Moreover, Attorney Jobe cross-examined Campbell at trial, and elicited testimony from her that she did not identify Engram as the shooter to police at the Sunoco on the night of the shooting. See id. at 108. Thus, Attorney Jobe effectively rebutted the officers’ testimony without needing to introduce the video into evidence. See Dennis, supra. Accordingly, Engram failed to establish ineffective assistance on this basis. See Treiber, supra.
Id. at *6 (emphasis in the original, internal footnote removed).
Third, Engram states that the video “contradicts [Officer] Wagner‘s testimony that the shooter was dressed in a suspicious manner” by wearing a hooded sweatshirt during “unusually hot weather” for that time of the year, where the video shows other gas station customers wearing “cool-weather attire,” Id. at 27, 30-31. Engram argues that the video would have impeached the credibility of Officer Wagner‘s testimony by rebutting this statement regarding the weather. Id.

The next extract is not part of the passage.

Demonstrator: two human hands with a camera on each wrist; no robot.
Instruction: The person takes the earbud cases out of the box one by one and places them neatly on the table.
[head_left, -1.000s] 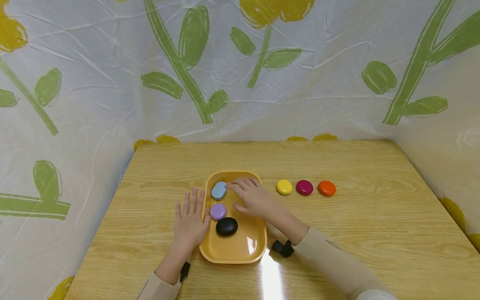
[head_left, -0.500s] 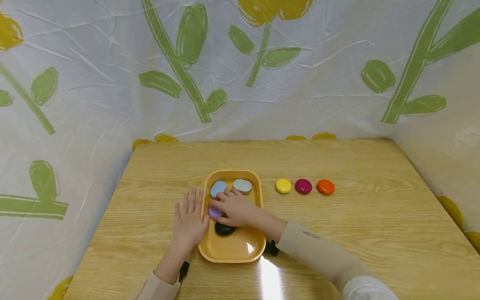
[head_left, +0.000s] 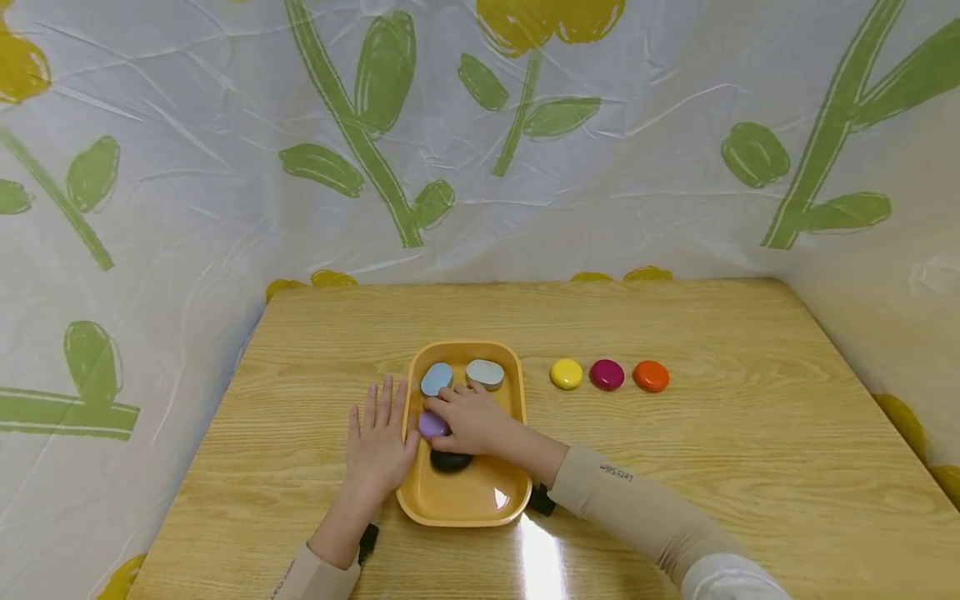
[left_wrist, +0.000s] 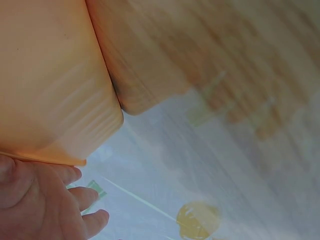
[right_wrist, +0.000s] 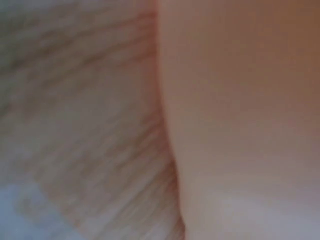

Here, Attorney Jobe extensively cross-examined Officer Wagner, and impeached the credibility of his testimony on other grounds. See N.T., 11/8-12/10, at 51-61, 67-68; see also Dennis, supra. Accordingly, we conclude that Engram‘s underlying claim lacks merit, and Attorney Jobe was not ineffective on these grounds. See Treiber, supra.
Id. (emphasis in the original).
The undersigned interprets the Superior Court‘s analysis to rest on the first prong of Strickland.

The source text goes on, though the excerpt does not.